Before we proceed, let me tell you a little about my boobs. Like Broadsheet editor Sarah Hepola (who wrote about her bra fitting for Salon a few years ago), I currently wear a "34 ridiculous" (H, actually) -- so before the internet brought me a glorious smorgasbord of lingerie retailers with inventories as huge as my rack, my options were squeezing into the one 34DDD minimizer Macy's carried at any given time, or going to one of those specialty stores, permitting a stranger to feel me up, and paying between $85 and $200 per bra for the pleasure.

And while I'm deeply grateful that specialty lingerie stores exist at all, here's the problem: About 50 percent of the time, the "expert" -- who insists that women never know their true size, because she watches Oprah, too -- eyeballs me at a larger band and smaller cup size than I claim. I suspect this happens because, despite what my bra size suggests, I am not built like a porn star: I'm a short, fat chick who happens to have a surprisingly small frame, which means the "experts" frequently assume I'm delusional until I try on every freakin' bra in the store and eventually demonstrate that yes, 34 ridiculous is the correct size.

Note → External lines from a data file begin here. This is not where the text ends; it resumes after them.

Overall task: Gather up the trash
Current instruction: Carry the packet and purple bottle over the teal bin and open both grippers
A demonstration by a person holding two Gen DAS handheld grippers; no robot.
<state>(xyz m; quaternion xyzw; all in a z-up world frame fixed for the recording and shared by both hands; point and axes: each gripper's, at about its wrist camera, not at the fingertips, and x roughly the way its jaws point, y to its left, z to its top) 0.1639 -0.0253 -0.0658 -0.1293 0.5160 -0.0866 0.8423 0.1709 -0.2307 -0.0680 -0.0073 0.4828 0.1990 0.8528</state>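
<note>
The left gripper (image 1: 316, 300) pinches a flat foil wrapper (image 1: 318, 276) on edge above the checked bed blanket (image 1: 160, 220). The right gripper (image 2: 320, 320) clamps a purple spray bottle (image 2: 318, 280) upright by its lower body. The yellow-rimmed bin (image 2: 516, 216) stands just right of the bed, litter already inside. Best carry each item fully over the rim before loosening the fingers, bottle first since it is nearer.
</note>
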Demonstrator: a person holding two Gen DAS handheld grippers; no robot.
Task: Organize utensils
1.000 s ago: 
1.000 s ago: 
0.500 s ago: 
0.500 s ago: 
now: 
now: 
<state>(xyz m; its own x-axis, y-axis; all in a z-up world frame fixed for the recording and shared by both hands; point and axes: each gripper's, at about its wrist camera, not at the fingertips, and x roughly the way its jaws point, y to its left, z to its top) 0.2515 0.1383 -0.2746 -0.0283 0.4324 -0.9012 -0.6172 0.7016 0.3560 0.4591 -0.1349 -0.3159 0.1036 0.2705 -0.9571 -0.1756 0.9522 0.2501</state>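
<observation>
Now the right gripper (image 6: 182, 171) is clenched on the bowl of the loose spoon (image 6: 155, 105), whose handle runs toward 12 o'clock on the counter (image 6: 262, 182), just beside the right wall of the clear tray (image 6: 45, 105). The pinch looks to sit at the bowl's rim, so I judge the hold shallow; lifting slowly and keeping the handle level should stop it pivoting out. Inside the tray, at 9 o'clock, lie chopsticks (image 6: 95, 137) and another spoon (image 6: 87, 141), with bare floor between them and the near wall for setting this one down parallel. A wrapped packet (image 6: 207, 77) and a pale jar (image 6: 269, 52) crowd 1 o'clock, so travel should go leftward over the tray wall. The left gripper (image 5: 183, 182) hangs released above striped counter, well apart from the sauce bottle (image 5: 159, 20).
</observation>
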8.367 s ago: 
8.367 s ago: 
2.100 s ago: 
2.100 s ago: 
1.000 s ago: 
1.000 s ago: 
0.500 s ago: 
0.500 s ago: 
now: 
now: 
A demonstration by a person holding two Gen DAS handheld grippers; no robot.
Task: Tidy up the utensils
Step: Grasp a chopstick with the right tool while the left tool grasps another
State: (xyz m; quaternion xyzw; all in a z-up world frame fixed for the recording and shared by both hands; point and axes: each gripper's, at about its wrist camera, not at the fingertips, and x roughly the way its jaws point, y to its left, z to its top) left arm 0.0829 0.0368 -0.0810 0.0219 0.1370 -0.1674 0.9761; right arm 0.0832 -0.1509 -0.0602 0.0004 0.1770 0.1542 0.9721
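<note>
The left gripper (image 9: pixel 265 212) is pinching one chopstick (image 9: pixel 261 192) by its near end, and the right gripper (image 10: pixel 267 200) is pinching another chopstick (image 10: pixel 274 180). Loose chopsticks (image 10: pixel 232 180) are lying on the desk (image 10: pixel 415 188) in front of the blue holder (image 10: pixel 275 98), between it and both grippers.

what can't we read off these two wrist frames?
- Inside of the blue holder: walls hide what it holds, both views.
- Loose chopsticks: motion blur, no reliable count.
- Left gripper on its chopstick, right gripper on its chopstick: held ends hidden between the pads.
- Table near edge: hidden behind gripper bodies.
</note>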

Worse yet, once when I told a saleswoman that a larger band size just rides up my back -- which anyone who's read one of those "85 percent of women" articles can tell you means it's too big -- she replied, "Well, that means it's too small!" I was dumbfounded. This woman was A) telling me something that's the opposite of true, B) trying to sell me an even bigger band to solve the problem of a too-big band, and C) most disturbingly, the "expert" in this transaction. To insist on my proper size was to challenge the authority of an Expert Fitter and be judged as just one more woman too incompetent to figure out what size bra she wears.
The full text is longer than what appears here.